(Given data Opens)

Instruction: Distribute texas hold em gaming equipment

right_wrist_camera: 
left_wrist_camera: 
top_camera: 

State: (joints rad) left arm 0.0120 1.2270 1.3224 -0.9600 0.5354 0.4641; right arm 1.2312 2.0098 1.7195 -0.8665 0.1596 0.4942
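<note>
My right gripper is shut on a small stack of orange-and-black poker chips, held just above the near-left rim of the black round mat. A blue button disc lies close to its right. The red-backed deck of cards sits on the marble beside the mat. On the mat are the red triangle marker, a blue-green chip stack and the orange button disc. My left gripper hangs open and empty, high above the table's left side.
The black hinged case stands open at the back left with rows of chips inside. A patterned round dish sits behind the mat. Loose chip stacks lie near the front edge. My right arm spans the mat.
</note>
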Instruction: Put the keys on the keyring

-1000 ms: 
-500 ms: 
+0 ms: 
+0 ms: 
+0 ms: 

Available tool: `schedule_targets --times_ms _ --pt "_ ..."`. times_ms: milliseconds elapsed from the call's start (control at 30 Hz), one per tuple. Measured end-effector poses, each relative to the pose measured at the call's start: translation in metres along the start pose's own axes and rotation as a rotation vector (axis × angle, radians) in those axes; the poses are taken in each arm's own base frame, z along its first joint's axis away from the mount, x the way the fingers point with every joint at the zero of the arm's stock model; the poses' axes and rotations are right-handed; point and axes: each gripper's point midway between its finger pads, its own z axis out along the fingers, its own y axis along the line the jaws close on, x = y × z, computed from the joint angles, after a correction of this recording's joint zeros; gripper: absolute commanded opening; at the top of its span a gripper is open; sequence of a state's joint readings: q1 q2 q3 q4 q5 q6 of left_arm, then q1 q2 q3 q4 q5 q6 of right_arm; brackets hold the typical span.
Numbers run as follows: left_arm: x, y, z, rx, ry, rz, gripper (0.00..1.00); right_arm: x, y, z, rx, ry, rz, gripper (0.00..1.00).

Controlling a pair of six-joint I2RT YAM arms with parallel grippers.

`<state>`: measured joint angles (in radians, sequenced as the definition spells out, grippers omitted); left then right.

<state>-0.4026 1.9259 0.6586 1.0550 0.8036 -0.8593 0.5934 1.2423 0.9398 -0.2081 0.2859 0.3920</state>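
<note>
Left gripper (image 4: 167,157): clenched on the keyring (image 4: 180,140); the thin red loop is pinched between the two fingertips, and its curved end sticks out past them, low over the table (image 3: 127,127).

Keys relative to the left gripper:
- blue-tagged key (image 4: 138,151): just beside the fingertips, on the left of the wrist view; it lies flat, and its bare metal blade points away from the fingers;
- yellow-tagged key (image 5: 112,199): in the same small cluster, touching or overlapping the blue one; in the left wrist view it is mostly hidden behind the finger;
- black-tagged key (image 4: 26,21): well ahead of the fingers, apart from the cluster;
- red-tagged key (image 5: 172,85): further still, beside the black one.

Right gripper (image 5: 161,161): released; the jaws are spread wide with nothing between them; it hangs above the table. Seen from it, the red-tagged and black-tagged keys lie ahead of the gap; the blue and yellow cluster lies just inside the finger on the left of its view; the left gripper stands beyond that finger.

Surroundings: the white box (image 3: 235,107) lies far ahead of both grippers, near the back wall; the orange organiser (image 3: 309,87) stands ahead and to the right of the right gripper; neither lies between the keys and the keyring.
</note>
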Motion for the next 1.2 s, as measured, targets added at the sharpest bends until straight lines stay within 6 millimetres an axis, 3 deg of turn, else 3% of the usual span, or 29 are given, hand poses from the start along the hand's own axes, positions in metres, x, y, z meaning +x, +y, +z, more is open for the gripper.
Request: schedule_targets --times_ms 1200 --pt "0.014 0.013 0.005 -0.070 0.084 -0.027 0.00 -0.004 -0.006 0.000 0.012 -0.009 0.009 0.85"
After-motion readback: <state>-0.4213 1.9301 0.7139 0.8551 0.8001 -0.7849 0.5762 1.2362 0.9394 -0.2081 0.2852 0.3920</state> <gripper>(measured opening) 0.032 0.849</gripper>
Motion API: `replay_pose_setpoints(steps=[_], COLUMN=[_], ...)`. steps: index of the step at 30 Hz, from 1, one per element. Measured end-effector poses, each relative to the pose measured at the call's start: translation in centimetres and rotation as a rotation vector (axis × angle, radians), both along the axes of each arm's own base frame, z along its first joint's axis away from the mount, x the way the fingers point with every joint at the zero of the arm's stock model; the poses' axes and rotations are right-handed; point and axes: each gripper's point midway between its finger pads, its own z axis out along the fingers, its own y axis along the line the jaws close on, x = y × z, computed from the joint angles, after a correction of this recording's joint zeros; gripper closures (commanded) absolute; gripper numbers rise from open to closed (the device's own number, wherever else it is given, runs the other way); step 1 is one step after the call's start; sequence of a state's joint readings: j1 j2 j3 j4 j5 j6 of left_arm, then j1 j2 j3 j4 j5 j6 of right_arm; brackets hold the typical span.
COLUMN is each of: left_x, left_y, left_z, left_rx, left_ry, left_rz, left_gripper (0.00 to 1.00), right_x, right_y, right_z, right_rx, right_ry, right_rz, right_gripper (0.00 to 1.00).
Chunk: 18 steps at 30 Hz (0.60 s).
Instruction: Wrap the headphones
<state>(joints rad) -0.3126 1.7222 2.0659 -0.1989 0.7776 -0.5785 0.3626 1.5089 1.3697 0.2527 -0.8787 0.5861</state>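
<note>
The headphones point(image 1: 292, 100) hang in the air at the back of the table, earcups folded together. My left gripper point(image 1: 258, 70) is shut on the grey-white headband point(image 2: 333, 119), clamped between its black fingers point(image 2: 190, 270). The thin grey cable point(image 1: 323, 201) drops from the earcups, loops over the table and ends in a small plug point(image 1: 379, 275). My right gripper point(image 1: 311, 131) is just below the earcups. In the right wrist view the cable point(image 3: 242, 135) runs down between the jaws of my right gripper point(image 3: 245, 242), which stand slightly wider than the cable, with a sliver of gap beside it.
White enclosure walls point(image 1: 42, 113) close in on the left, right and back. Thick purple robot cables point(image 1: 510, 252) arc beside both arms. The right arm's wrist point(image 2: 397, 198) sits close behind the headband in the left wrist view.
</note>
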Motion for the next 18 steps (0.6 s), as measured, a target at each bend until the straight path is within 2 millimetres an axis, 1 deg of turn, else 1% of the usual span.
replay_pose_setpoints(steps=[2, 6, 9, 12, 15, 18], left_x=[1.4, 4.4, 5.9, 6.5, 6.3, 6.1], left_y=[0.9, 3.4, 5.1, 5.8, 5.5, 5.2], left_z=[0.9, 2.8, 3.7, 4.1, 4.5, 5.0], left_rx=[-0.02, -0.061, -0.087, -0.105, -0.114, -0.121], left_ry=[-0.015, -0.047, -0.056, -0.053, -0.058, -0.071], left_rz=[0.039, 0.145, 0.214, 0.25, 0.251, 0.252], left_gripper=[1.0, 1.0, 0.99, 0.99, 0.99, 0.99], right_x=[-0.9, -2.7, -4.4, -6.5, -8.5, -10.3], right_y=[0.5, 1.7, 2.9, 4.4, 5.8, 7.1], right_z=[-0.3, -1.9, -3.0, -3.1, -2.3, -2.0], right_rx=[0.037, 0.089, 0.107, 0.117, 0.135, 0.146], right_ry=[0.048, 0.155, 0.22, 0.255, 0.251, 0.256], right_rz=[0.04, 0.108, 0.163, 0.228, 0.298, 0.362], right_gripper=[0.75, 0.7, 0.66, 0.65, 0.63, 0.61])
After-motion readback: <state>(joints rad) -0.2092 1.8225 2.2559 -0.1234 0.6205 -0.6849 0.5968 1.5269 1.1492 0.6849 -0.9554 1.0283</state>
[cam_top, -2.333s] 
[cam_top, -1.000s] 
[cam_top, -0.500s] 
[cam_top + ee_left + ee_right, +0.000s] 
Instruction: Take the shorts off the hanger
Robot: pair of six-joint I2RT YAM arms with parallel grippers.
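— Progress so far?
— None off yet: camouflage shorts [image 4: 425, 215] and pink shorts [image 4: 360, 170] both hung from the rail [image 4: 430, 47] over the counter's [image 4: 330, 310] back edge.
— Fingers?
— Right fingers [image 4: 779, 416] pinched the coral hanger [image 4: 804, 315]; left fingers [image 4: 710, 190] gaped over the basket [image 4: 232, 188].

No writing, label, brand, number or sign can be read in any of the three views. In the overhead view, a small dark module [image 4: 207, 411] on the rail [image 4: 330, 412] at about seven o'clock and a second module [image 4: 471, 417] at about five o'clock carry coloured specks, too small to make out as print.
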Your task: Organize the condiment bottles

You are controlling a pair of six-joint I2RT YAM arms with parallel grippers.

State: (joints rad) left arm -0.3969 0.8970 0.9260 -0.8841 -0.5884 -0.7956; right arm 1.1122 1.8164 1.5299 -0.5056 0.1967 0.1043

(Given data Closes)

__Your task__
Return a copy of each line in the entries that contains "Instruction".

__Solution for this problem__
Instruction: Distribute texas hold em gaming equipment
Instruction: Put the keys on the keyring
Instruction: Wrap the headphones
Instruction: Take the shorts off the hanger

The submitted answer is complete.